Not to harp on the same framework over and over again, but as an organizer and as someone who deeply believes that our strongest identity is our identity as the working class: when we talk about the situation in Israel and Palestine, what I think about is not just the entities, the governing bodies. What I think about is the people, and the squad pursuing conversations with the people in order to promote democracy. I do not have any fear around that.
What I see is that the people who are afraid of those kinds of conversation, of leaders from the US going to talk to people on the ground with lived experience — the squad threatens power. It threatens the people who own the system. It threatens the people who profit off the system. That is the same story that we are [hearing] over and over again.
If people in power try to stop you from talking to those without power, it is not a mystery why they would do that. They are threatened, they are fearful of what happens when we who experience oppression gather our stories and share them amongst ourselves and fight to build something that works for all of us. I don’t think it is that unique of a situation, I just think that it is a profoundly difficult and deep manifestation of the power dynamic that we see at play all the time.

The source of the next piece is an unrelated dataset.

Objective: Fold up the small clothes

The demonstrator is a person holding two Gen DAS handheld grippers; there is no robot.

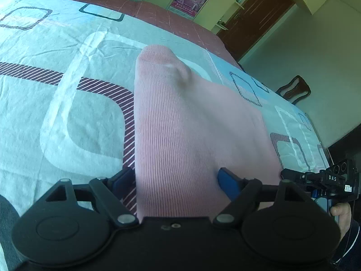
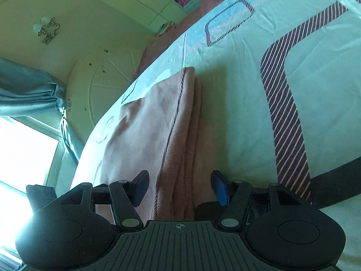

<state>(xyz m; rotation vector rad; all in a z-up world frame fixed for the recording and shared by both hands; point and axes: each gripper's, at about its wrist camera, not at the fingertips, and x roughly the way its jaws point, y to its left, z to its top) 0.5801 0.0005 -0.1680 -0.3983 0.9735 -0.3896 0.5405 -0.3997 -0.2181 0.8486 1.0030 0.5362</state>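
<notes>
A pink ribbed garment [image 1: 180, 124] lies folded on the patterned bedsheet [image 1: 56, 67]. In the left wrist view my left gripper [image 1: 176, 180] is open, its jaws spread to either side of the garment's near edge, which runs between them. In the right wrist view the same garment [image 2: 167, 135] shows as stacked layers with a dark stitched hem. My right gripper [image 2: 180, 187] is open, its jaws astride the near end of the folded layers. The right gripper also shows at the far right of the left wrist view [image 1: 320, 180].
The bed carries a pale blue sheet with striped maroon squares [image 2: 286, 117]. A dark wooden door [image 1: 255, 15] and a chair [image 1: 293, 89] stand beyond the bed. A curtain [image 2: 33, 90] and bright window [image 2: 22, 153] lie on the other side.
</notes>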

How would you characterize that, in the case of Israel-Palestine?
I think that justice is always international, and when Rashida Tlaib and Ilhan Omar were going to go and bring a conversation about justice in visiting Israel and Palestine, that the response to that by Netanyahu and by Trump and the coordinated conversation therein is a fear of justice. It is the understanding that we are stronger when we work together, and that the squad and these amazing women in congress have been doing such a great job of building power and conversation here in the US.
We know there are voices in Israel and in Palestine that are building for justice there, and if those two forces come together, there is a fear on both sides. Because the corporate party is the corporate party across the world. There is a real fear of what would transpire in that space. That is the reaction that we saw. And I would not be surprised if that continues to be the reaction across the world: that these women are maligned, not just by Trump, but by everyone in Trump’s class.
Last question: AOC, Ilhan Omar, Bernie Sanders, and others have gotten a lot of viral moments when they have been on committees and questioning various evildoers to their face. If you were elected and in the House, who would be your dream corporate villain to interrogate?
I would really love to see every single person who takes corporate donations from Lockheed Martin stand up in a big line. Because it would just be this absurd number of electeds. And the contracts that Lockheed Martin has . . . We have no idea how deep their roots go into this system, and I think it’s just so telltale and fascinating. I just want people to know that the entire system is wrapped around their little finger.